Below is a collection of my art, including a very personal series that is ongoing.

Being KA

Currently, I’m working on a series that plays on my identity as a Korean American. Moving to Virginia in 2021 and befriending Korean moms who are 1.5 gen made me realize how different our childhoods were despite sharing the same ethnic roots. This became more apparent as we broke bread together. My friends who grew up in Korea had better access to whole foods and freshly prepared meals, and those were the food memories they went back to. Unlike me, they were not at all nostalgic for local deli sandwiches with a side of saewoo-kkang. They didn’t crave spaghetti with kimchi, Capri Sun with bulgogi, Choco Pie as a dessert after Hot Pockets, or rice wrapped in bologna.

As a child of absent, overworked immigrant parents, I often had to fend for myself. But somehow the memories of those patchwork meals still bring me a sense of bittersweet joy. Now, as an adult with two kids and my own home (the American dream!), I appreciate the safety within these walls.
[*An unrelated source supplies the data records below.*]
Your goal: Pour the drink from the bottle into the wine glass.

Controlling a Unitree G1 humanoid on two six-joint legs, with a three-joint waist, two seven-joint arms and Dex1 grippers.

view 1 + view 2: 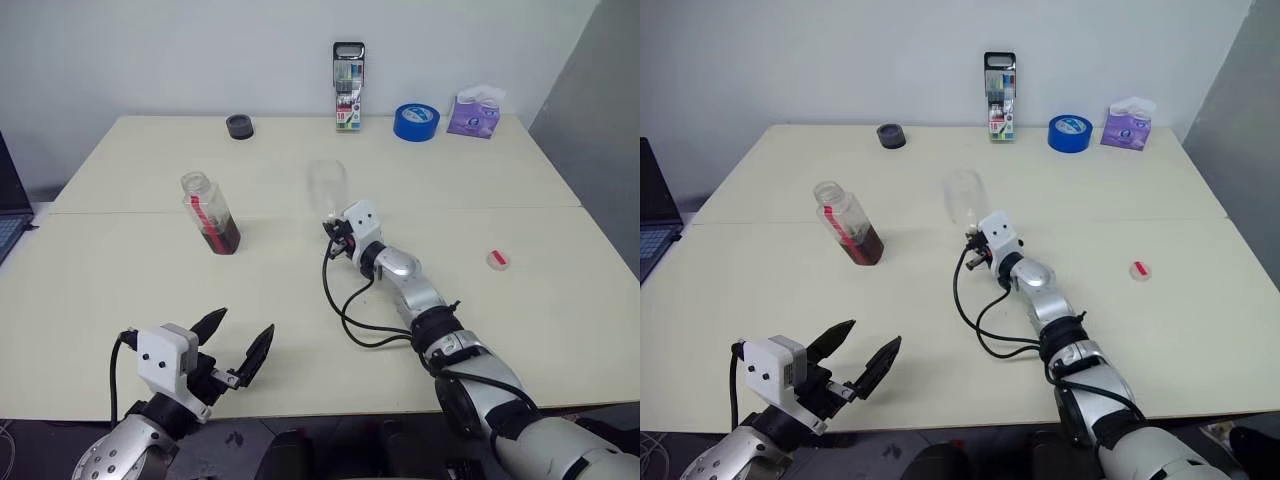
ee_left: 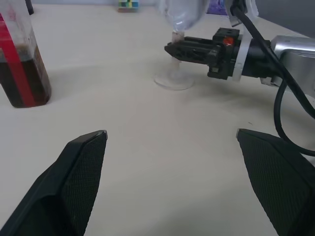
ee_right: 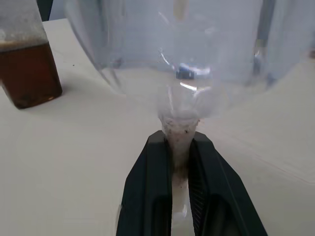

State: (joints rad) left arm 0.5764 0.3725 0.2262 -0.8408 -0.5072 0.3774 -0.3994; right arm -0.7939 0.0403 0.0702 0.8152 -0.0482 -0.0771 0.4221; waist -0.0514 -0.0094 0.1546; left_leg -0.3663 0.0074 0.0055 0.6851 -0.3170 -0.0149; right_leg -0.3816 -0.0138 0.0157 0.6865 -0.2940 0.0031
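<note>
Left claw (image 1: 233,344): low at the near left edge of the table (image 1: 120,290), fingers spread wide, nothing between them; well apart from the bottle.
Bottle (image 1: 209,212): stands uncapped on the left half of the table, leaning slightly (neck tipped away to the left). Vertical red-and-white label strip on its side; any print on it is too small to read.
Drink (image 1: 222,236): dark red-brown, fills only the lower part of the bottle.
Black round object (image 1: 239,126): far edge of the table, behind the bottle.
Wine glass (image 1: 327,187): upright near the table centre, bowl empty, foot on the table in the left wrist view.
Right claw (image 3: 180,162): reaches in level, fingers pinched narrow on the stem of the wine glass just under the bowl.
Marker case (image 1: 348,87): upright at the far edge; writing illegible.
Blue tape roll (image 1: 415,122): right of the case.
Purple tissue pack (image 1: 474,113): far right corner.
Small red-and-white cap (image 1: 498,260): lying on the table to the right of the right arm.
</note>
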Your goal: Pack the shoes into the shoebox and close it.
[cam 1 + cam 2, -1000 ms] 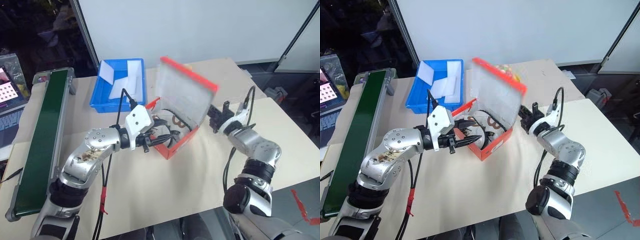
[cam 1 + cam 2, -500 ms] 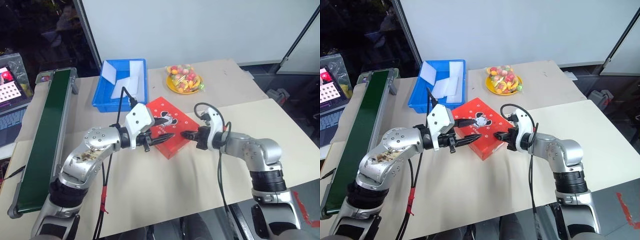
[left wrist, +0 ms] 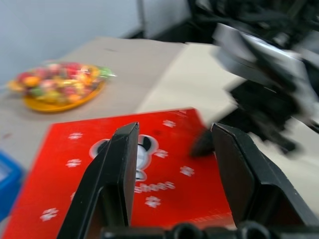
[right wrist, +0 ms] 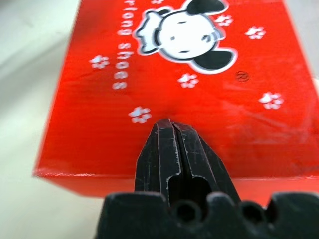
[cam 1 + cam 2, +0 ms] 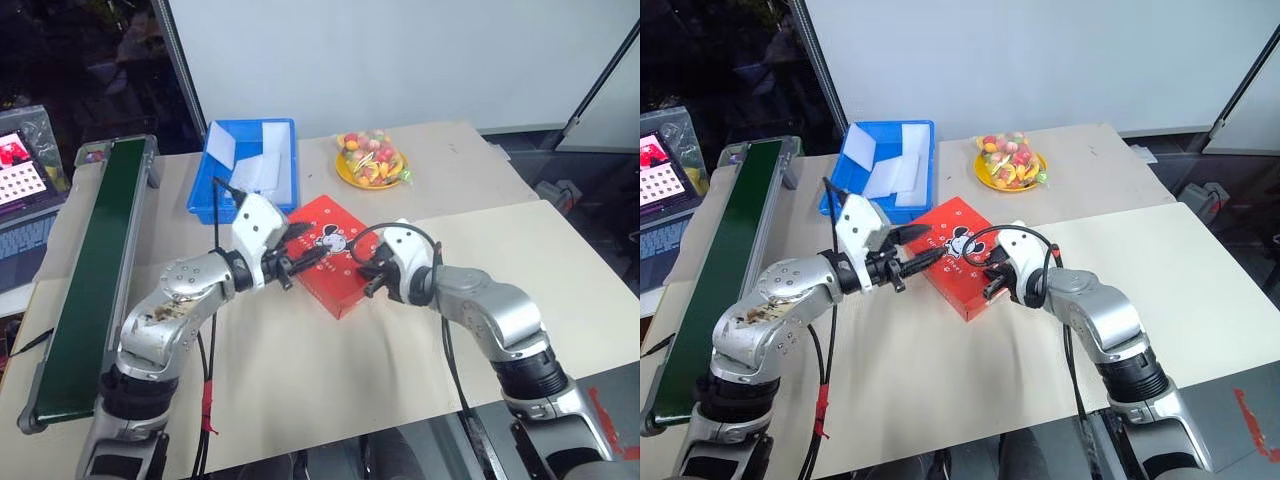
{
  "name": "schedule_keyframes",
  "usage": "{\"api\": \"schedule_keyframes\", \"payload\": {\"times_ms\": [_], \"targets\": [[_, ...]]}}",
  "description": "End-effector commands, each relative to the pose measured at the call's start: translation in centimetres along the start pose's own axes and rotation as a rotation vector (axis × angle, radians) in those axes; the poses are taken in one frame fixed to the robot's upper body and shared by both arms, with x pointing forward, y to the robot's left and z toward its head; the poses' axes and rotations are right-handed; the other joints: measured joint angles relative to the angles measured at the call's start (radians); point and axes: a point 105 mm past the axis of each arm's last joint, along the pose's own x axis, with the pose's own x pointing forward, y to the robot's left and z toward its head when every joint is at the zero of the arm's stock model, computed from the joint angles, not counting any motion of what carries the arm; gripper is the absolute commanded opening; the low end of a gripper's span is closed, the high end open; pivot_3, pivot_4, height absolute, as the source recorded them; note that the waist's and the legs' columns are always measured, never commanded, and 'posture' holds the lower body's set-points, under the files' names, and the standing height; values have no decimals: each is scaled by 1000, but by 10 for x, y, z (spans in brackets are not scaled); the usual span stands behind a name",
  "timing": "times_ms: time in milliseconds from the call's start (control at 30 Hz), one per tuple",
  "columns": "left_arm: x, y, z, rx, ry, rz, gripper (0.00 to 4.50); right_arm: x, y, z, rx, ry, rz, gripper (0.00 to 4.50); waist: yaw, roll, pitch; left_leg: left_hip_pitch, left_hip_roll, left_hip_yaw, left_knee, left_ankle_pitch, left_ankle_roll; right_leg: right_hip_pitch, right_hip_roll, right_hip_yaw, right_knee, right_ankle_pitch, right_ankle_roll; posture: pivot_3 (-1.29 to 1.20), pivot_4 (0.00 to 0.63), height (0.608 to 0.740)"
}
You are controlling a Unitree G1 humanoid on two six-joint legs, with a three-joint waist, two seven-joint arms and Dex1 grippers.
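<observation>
The bench [image 5: 300, 400] is a pale beige surface, and on it, near the middle, lies one shoebox [image 5: 335, 262], a flat rectangular red cardboard box, lid shut, printed with small white paw marks and one black-and-white cartoon figure [image 5: 333, 240] on top. From the box, at about 11 o'clock, sits one blue plastic tray [image 5: 205, 205] with straight walls, holding white foam-like slabs [image 5: 262, 170]; their count cannot be told. At about 1 o'clock stands one round yellow plate [image 5: 352, 176] heaped with small bright sweets or fruit [image 5: 370, 155] under clear wrapping. Along the bench's left edge, at 9 o'clock, runs one long conveyor [image 5: 95, 260] with a dark green belt in a grey metal frame, and beyond it a laptop screen [image 5: 20, 165] glows.

Two arms meet over the box. The left claw [image 5: 303, 252] comes in from 9 o'clock above the lid, its two black fingers [image 3: 117, 184] set a moderate way apart and holding nothing. The right claw [image 4: 172, 130] reaches in from 3 o'clock, its fingers pressed fully together, the tip at the lid's top near its edge; whether it presses on the card I cannot tell. Black cables [image 5: 400, 235] loop over the right wrist.
</observation>
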Motion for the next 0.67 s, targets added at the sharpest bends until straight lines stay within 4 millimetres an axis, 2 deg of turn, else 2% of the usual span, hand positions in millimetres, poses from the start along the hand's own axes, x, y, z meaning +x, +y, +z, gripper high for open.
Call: {"api": "schedule_keyframes", "payload": {"times_ms": [33,133,200,267,367,400,467,533,667], "targets": [[-7,35,16,-55,-74,211,2480,-33,-14,59,135,-270,-21,30,3,0,0,0,0,0,0,0,0,0,0,0,0,0,0,0,150,723],[-14,60,16,-92,-95,358,2480,-62,-31,91,261,-473,-23,30,4,0,0,-1,-1,0,0,0,0,-1,0,0,0,0,0,0,150,723],[-20,73,13,-111,-97,436,2480,-78,-45,100,295,-552,-64,30,6,0,0,-1,-1,-1,0,0,0,0,0,-1,1,0,0,0,150,723],[-28,87,7,-109,-84,511,2480,-85,-78,87,240,-507,-294,30,7,0,0,-1,-1,-2,-2,0,0,0,0,-3,2,0,0,0,150,723],[-35,100,-1,-107,-68,581,2480,-89,-106,71,82,-416,-521,30,5,0,0,-1,-3,-2,-2,0,0,0,-1,-4,2,0,0,0,150,723],[-38,104,-4,-106,-59,608,2480,-88,-114,62,-27,-350,-603,30,4,0,0,-1,-3,-1,-3,0,0,-1,-2,-4,2,0,0,0,150,723],[-44,116,-10,-134,-52,675,2480,-83,-119,50,-124,-296,-655,30,1,0,0,-2,-3,0,-3,0,0,-1,-2,-4,2,0,0,0,150,723],[-46,121,-12,-154,-48,703,2480,-81,-119,47,-96,-326,-654,30,-6,0,0,-1,-1,1,-2,0,0,-1,-1,-3,2,0,0,0,150,723],[-44,118,-11,-116,-25,684,2480,-78,-122,34,-99,-309,-687,30,-8,0,0,-1,-1,2,-1,0,0,-1,-1,-2,1,0,0,0,150,723]]}}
I get to give my kids something better than what I had, as well as tap into my own inner child, healing old wounds—through art, and through food.

With this in mind, I started this project with stream-of-consciousness writing about my food memories, and then reached out to other KA friends. We talked about the foods that formed them and childhood ideas of their future dream houses. My vision is to create visual stories that capture these collective experiences, not only my own, with the foods we ate as the building blocks for the homes we dreamed of having one day.

I wanted to portray this intersection—of survival and hope, memories past and dreams for the future, being Korean and being American—in a fun way. My first exploration deals with thinking of all the Korean and American foods I grew up eating as a latchkey kid and using those as materials to build parts of the house I now own.

I initially thought about making an entire 3D model to draw from, but reality kicked in (seaweed gets soggy!), so I decided to build parts of the house to make photo references. Then, I put these together to form a more complete image to draw from.